Keywords: immunodeficiency, apicomplexans, cholangitis, Tnfrsf, CD40 ligand
INTRODUCTION
Signalling through CD40 and CD154 (now re-named Tnfsf5) is required for mice to clear a Cryptosporidium parvum (CP) infection from the gut [1]. Mice with disruptions of CD40 or Tnfsf5 become chronically infected with CP, and the parasites spread to the bile ducts and gall bladder to cause cholangitis [2]. The consequent sclerosis is severe enough to cause jaundice in up to one third of mice on the C57BL/6 background. This mouse model is important because it reproduces the course of CP infection that is seen in boys with mutations of their Tnfsf5 (also known as CD40 ligand and CD154) who have X-linked immunodeficiency with hyperIgM. In about a third of these patients, a chronic bile duct inflammation progresses to sclerosing cholangitis that is severe enough to necessitate liver transplantation [3]. The mechanisms of bile duct injury in these instances are unknown, but they are clearly important if therapeutic interventions are to be developed. TNF is known to be made in animal models of sclerosing cholangitis [4,5], with both inflammatory cells [6] and the bile duct cells participating in the production [7]. Inflammatory responses to CP in explants of human intestine are also associated with the production of TNF [8]. To determine whether TNF might contribute to bile duct sclerosis in chronic CP infection, we first established that mRNA transcripts for TNF and TNF receptors were present in infected bile duct, and then showed that TNFα was detectable by immunostaining. We then bred B6 mice for disruption of both TNF receptors and CD40 or CD154 to determine whether Tnfrsf1 signalling was required for bile duct sclerosis to develop in CP-infected mice.
MATERIALS AND METHODS
Mice
Animal conditions and experimentation were approved by the University of Colorado Institutional Animal Care and Use Committee. C57BL/6 Tnfrsf1a, Tnfrsf1b and double knockout mice were provided by Dr Pippa Marrack (National Jewish Center, Denver) and bred in micro-isolator cages, provided with sterile food, water and bedding as before [1,2]. CD40 and Tnfsf5 knockout mice were originally obtained from Drs Kikutani and Flavell, respectively. They were infected with ‘GCH1’ CP oocysts (McKesson Bioservices, Rockville, MD, USA; NIAID AIDS Research and Reference Reagent Program of the NIAID, NIH) as previously described [1]. Animals were euthanized by CO2 inhalation when (a) they lost 15% of body weight or (b) were 6–13 weeks after infection.
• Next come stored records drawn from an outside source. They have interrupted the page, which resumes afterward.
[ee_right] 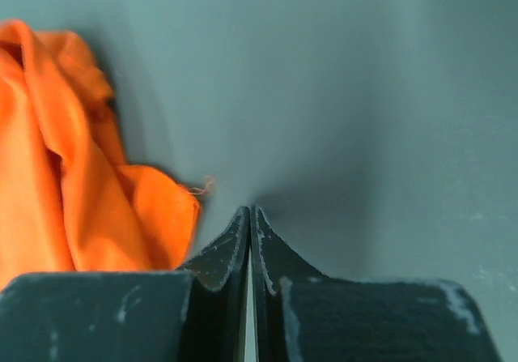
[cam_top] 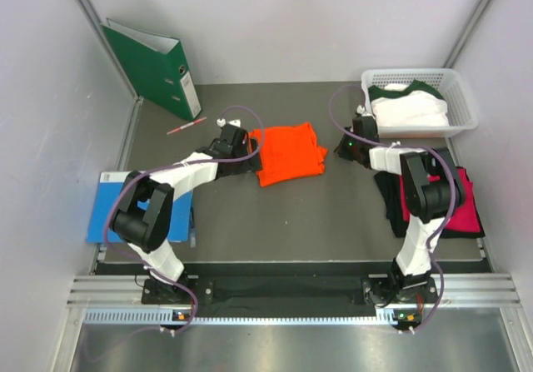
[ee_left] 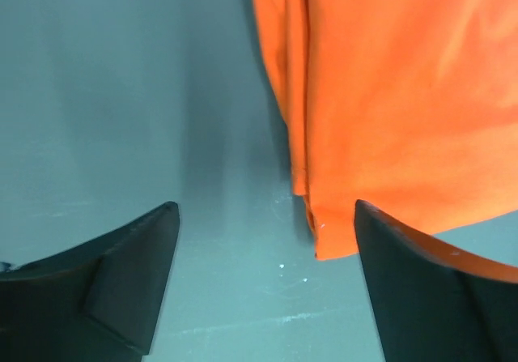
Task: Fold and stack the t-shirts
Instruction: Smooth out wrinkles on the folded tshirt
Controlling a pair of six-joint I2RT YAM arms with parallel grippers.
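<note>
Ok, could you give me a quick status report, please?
Left hand open, at corner of orange t-shirt. Right hand shut, empty, at its other side. Nothing blocking either.

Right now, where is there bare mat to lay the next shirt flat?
Widest: the mat between the orange shirt and the near edge. Narrower strip beyond that shirt, between green binder and basket. Right side is crowded: black shirt, magenta shirt.

light: even, bright overhead | shadows: soft, short | glare: none | wrist views: soft-focused up close
</note>
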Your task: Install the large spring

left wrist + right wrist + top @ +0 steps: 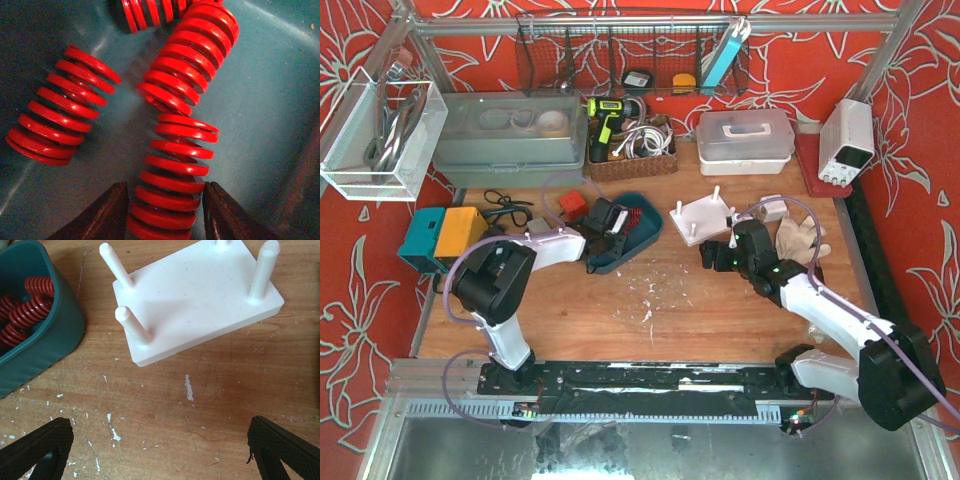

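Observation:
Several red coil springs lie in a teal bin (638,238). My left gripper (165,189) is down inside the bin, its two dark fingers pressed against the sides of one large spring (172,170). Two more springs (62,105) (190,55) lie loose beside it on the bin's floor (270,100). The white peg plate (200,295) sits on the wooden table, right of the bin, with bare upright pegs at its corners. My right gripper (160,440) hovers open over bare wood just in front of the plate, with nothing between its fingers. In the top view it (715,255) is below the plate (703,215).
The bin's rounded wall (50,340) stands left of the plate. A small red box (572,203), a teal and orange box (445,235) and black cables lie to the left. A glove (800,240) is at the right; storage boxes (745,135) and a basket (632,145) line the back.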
The liver, gall bladder and bile ducts were dissected using a microscope. Tissues for RNA extraction were frozen on liquid N2.
Histology
Tissues for conventional histology were fixed in 4% formalin and wax-embedded. Sections were stained with h & E and examined on a Leitz microscope. Images were captured with a Spot camera (Model 1.3.0, Diagnostic Instruments, Sterling Heights, MI, USA) and processed with Adobe PhotoShop 6 (San Jose, CA, USA) software. Samples for frozen section were frozen in Tissue-Tek O.C.T. compound (Sakura-Finetek, Torrance, CA, USA) and sectioned in a cryostat for immunofluorescence. TNFα was stained with FITC-conjugated antibody (Pharmingen, San Jose; rat IgG1 isotype control). Tissues obtained at necropsy for routine histology were paraffin-embedded for sectioning and h & E staining.
CP ELISA
Mouse faeces were collected weekly and stored at –20°C until infection status was determined by faecal CP antigen using a commercial CP antigen ELISA kit (LMD, Alexon, Ramsay, MN, USA). Faeces were resuspended in the homogenization buffer overnight, at 4°C, before testing according to the manufacturer’s instructions. Positive and negative controls were included with each ELISA run as previously described [1].
RNA extraction
Tissues were homogenized in 750 μl Trizol (Gibco BRL, Invitrogen, Carlsbad, CA, USA), the homogenate extracted in chloroform twice and then precipitated by isopropanol. The RNA was quantified by spectrophotometry and cleaned on an RNeasy mini spin column (Qiagen, Valencia, CA, USA).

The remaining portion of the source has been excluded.